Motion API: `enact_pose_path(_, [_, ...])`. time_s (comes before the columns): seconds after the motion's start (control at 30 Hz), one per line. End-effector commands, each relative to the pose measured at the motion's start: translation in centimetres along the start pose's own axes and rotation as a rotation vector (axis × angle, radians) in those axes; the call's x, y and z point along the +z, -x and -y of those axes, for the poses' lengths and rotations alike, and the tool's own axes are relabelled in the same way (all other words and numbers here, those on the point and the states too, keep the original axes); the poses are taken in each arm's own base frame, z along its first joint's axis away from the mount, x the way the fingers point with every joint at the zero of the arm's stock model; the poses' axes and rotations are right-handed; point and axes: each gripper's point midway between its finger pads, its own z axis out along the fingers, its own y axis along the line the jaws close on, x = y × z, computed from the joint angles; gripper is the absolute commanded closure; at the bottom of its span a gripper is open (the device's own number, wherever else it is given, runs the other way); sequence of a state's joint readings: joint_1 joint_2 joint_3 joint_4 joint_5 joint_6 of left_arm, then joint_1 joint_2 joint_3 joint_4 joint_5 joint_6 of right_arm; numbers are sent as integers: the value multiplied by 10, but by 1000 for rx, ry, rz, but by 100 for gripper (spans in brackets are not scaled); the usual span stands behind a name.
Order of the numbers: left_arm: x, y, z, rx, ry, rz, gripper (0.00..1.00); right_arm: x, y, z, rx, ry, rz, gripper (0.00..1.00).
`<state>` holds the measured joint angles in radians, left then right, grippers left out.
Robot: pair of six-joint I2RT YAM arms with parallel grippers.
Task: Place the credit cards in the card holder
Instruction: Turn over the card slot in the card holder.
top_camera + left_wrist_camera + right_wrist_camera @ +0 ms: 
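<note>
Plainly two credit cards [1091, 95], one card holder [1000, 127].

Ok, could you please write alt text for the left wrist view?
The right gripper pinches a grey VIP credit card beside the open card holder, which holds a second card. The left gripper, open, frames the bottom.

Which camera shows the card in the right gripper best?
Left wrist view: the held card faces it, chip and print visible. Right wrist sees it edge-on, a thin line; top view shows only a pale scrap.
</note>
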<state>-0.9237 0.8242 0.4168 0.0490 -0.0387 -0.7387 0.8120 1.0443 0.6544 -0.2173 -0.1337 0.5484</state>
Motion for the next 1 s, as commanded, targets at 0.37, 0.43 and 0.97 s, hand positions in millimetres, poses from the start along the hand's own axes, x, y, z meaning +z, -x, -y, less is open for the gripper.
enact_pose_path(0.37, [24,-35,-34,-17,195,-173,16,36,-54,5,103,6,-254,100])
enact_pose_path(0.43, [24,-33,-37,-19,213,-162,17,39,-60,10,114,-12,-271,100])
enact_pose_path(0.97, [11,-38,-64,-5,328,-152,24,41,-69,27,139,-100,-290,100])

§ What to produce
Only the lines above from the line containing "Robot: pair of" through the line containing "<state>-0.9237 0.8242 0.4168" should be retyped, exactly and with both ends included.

§ Written reply
Robot: pair of six-joint I2RT YAM arms with parallel grippers.
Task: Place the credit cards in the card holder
Instruction: Turn over the card slot in the card holder.
top_camera + left_wrist_camera + right_wrist_camera @ +0 ms: 
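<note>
Plainly two credit cards [1091, 95], one card holder [1000, 127].

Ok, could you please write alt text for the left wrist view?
The right gripper pinches a grey VIP credit card beside the open card holder, which holds a second card. The left gripper, open, frames the bottom.

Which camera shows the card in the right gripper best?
Left wrist view: the held card faces it, chip and print visible. Right wrist sees it edge-on, a thin line; top view shows only a pale scrap.
</note>
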<state>-0.9237 0.8242 0.4168 0.0490 -0.0387 -0.7387 0.8120 1.0443 0.6544 -0.2173 -0.1337 0.5484</state>

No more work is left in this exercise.